Surfactant-free hydrothermal fabrication of vaterite CaCO3 with hexagonal bipyramidal morphologies using seawater

Abstract

We describe a simple hydrothermal process for synthesizing vaterite-type CaCO 3 microparticles with a hexagonal bipyramidal shape using seawater. Vaterite with a spherical morphology is synthesized at room temperature relatively frequently, and a few high-temperature synthetic methods have been reported. However, the majority of these procedures require specific conditions, such as the use of detrimental surfactants, ultrasonication, and microwave irradiation. In this study, we successfully synthesized vaterite in Mg-free seawater using Ca(NO 3 ) 2 and urea, which do not require surfactants/organic additives or complex experimental conditions. The obtained vaterite hexagonal bipyramids had sharp edges and facets and a purity of 96%. We investigated the effects of the solvent type, reaction temperature, reaction time, and the ratio of Ca 2+ and CO 3 2− , on the crystallization and morphology of the CaCO 3 polymorph.

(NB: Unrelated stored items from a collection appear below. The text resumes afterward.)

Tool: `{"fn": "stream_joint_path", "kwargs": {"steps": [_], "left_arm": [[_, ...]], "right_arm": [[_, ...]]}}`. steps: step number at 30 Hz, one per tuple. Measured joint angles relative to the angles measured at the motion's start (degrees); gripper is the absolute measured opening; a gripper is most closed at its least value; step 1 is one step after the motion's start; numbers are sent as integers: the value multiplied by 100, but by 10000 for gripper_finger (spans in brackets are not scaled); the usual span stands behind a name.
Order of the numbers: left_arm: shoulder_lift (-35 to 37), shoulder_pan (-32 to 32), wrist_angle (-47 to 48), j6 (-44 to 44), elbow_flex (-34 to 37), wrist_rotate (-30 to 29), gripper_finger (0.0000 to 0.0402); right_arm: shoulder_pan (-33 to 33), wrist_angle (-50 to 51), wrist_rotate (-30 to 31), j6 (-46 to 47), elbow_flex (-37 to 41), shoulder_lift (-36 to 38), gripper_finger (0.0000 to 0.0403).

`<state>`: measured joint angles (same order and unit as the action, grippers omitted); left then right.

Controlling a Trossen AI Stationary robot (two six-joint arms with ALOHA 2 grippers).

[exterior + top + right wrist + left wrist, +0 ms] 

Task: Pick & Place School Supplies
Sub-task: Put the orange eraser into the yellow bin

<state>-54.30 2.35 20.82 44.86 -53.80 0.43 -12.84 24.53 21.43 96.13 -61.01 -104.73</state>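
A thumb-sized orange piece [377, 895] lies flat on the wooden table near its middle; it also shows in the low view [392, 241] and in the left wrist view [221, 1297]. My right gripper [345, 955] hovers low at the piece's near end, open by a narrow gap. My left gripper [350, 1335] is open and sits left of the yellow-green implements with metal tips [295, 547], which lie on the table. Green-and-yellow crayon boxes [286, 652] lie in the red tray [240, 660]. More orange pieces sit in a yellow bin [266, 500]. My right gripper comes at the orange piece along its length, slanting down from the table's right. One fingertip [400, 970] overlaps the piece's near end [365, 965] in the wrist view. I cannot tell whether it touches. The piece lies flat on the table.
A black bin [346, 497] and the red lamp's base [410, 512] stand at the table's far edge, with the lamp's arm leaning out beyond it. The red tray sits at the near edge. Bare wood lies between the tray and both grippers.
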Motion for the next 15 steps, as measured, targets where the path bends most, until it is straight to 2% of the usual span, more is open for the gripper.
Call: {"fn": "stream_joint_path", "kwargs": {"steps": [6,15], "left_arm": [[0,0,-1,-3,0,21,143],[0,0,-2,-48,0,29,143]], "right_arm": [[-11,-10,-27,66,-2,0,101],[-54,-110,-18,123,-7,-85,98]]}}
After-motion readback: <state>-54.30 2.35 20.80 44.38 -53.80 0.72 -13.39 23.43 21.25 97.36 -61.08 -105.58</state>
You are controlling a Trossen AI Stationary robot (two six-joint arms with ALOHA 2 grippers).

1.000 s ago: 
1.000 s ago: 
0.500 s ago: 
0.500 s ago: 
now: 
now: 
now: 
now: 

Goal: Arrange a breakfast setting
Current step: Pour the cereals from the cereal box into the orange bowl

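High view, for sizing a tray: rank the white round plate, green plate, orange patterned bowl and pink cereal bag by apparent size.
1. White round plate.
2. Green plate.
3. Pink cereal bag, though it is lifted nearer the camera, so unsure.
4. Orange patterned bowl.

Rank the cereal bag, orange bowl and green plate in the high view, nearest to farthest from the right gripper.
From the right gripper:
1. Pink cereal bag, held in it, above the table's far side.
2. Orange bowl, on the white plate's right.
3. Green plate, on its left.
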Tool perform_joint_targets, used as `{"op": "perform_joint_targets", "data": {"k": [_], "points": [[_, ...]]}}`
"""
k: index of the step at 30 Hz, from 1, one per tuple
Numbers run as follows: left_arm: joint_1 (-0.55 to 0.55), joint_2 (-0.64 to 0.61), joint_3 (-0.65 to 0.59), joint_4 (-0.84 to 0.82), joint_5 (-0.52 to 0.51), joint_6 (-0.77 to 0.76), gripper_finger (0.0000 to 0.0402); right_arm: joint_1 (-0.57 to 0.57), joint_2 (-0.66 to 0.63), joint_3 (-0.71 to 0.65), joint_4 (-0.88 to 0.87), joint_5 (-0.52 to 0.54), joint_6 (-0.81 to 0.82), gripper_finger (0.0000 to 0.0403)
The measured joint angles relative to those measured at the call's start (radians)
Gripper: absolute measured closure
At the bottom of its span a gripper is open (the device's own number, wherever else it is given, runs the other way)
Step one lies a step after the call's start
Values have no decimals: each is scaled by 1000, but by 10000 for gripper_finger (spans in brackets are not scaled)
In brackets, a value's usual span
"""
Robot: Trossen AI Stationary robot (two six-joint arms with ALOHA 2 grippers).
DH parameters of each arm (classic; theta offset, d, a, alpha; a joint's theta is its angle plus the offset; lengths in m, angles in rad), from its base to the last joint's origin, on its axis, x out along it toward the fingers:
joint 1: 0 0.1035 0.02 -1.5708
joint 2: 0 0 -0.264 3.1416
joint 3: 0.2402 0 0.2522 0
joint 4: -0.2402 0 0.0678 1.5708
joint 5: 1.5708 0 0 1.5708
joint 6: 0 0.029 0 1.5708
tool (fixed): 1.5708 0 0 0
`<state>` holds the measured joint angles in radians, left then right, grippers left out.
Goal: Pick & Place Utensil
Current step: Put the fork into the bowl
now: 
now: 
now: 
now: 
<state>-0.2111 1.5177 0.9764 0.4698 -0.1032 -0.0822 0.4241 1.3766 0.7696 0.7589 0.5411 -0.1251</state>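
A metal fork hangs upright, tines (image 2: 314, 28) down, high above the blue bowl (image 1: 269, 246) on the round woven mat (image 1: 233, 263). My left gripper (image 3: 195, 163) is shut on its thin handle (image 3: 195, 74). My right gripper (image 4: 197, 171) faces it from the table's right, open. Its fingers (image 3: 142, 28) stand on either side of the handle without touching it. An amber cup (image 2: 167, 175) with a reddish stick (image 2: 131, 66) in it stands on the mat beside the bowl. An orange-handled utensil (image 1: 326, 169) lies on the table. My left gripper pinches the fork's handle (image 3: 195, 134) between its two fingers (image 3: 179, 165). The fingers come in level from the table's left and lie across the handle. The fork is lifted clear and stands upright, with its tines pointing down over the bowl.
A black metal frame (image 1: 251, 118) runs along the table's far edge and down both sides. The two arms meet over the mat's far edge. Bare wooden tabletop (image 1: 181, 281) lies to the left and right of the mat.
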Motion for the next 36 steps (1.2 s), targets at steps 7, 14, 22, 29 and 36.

The phase and morphology of the vaterite were primarily determined by the synergistic effects of seawater and the ammonium ions from urea. • Vaterite CaCO 3 was synthesized by Mg-free seawater aided hydrothermal method. • Unique hexagonal bipyramidal morphology was observed for the vaterite particles. • No organic additive/solvent is used for hexagonal bipyramidal vaterite formation. • Temperature (T) and time (t) play major roles in the vaterite formation. • CaCO 3 polymorphs follow same phase transition route irrespective of T and t.